§ **Exercise prompt**: All of the data needs to be reproduced with no alterations.

§ **Given material**:
------------------------------------

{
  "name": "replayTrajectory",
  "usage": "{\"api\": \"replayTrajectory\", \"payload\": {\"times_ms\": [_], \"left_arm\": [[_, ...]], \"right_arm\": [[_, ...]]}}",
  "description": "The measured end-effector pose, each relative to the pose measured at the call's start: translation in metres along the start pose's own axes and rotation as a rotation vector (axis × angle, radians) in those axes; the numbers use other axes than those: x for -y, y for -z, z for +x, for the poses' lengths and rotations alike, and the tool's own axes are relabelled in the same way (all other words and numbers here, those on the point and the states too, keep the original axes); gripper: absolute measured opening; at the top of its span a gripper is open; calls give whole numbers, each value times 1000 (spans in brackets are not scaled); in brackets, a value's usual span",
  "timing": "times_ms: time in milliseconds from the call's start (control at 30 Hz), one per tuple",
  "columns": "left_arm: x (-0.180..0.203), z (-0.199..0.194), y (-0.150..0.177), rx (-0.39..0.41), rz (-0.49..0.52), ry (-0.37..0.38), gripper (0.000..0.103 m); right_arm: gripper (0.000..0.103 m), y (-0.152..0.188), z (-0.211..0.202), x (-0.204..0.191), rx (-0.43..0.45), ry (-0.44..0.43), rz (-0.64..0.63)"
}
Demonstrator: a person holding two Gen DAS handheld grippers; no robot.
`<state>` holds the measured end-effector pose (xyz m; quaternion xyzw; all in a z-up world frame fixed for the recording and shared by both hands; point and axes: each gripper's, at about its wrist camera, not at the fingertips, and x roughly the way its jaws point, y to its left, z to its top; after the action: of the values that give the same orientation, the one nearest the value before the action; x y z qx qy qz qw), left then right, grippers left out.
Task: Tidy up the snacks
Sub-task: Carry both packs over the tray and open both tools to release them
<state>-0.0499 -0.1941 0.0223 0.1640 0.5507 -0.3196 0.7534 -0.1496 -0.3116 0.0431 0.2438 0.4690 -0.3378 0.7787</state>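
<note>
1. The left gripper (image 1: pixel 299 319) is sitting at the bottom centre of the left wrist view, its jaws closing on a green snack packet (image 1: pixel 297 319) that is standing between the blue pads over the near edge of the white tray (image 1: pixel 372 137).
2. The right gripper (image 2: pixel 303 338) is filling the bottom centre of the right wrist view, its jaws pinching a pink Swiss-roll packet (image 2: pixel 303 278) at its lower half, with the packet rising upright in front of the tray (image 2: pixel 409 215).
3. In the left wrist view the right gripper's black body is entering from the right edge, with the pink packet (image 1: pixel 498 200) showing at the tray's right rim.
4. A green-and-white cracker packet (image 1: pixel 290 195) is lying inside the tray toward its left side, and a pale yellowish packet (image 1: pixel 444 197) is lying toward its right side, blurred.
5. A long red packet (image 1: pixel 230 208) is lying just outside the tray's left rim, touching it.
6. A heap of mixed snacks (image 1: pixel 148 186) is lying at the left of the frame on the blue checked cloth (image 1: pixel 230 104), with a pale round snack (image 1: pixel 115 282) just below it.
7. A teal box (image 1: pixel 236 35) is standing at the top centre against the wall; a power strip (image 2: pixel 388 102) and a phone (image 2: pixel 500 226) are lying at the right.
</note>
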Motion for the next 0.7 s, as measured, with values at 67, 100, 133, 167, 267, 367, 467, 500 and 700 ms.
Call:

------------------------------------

§ **Task output**:
{
  "name": "replayTrajectory",
  "usage": "{\"api\": \"replayTrajectory\", \"payload\": {\"times_ms\": [_], \"left_arm\": [[_, ...]], \"right_arm\": [[_, ...]]}}",
  "description": "The measured end-effector pose, each relative to the pose measured at the call's start: translation in metres along the start pose's own axes and rotation as a rotation vector (axis × angle, radians) in those axes; the numbers use other axes than those: x for -y, y for -z, z for +x, for the poses' lengths and rotations alike, and the tool's own axes are relabelled in the same way (all other words and numbers here, those on the point and the states too, keep the original axes); gripper: absolute measured opening; at the top of its span a gripper is open; calls give whole numbers, each value times 1000 (spans in brackets are not scaled); in brackets, a value's usual span",
  "timing": "times_ms: time in milliseconds from the call's start (control at 30 Hz), one per tuple",
  "columns": "left_arm: x (-0.180..0.203), z (-0.199..0.194), y (-0.150..0.177), rx (-0.39..0.41), rz (-0.49..0.52), ry (-0.37..0.38), gripper (0.000..0.103 m); right_arm: gripper (0.000..0.103 m), y (-0.152..0.188), z (-0.211..0.202), x (-0.204..0.191), rx (-0.43..0.45), ry (-0.44..0.43), rz (-0.64..0.63)"
}
Demonstrator: a person holding two Gen DAS handheld grippers; no robot.
`<state>` holds the measured end-effector pose (xyz m; quaternion xyzw; all in a z-up world frame fixed for the recording and shared by both hands; point and axes: each gripper's, at about its wrist camera, not at the fingertips, and x roughly the way its jaws point, y to its left, z to its top; after the action: of the values that give the same orientation, the one nearest the value before the action; x y z qx qy qz qw), left then right, grippers left out.
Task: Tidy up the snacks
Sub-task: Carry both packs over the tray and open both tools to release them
<state>-0.0499 -0.1941 0.0223 0.1640 0.5507 -0.3196 0.7534 -0.1496 -0.3116 0.0431 0.2438 0.4690 -0.3378 0.7787</state>
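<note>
1. The left gripper (image 1: pixel 299 319) is sitting at the bottom centre of the left wrist view, its jaws closing on a green snack packet (image 1: pixel 297 319) that is standing between the blue pads over the near edge of the white tray (image 1: pixel 372 137).
2. The right gripper (image 2: pixel 303 338) is filling the bottom centre of the right wrist view, its jaws pinching a pink Swiss-roll packet (image 2: pixel 303 278) at its lower half, with the packet rising upright in front of the tray (image 2: pixel 409 215).
3. In the left wrist view the right gripper's black body is entering from the right edge, with the pink packet (image 1: pixel 498 200) showing at the tray's right rim.
4. A green-and-white cracker packet (image 1: pixel 290 195) is lying inside the tray toward its left side, and a pale yellowish packet (image 1: pixel 444 197) is lying toward its right side, blurred.
5. A long red packet (image 1: pixel 230 208) is lying just outside the tray's left rim, touching it.
6. A heap of mixed snacks (image 1: pixel 148 186) is lying at the left of the frame on the blue checked cloth (image 1: pixel 230 104), with a pale round snack (image 1: pixel 115 282) just below it.
7. A teal box (image 1: pixel 236 35) is standing at the top centre against the wall; a power strip (image 2: pixel 388 102) and a phone (image 2: pixel 500 226) are lying at the right.
</note>
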Motion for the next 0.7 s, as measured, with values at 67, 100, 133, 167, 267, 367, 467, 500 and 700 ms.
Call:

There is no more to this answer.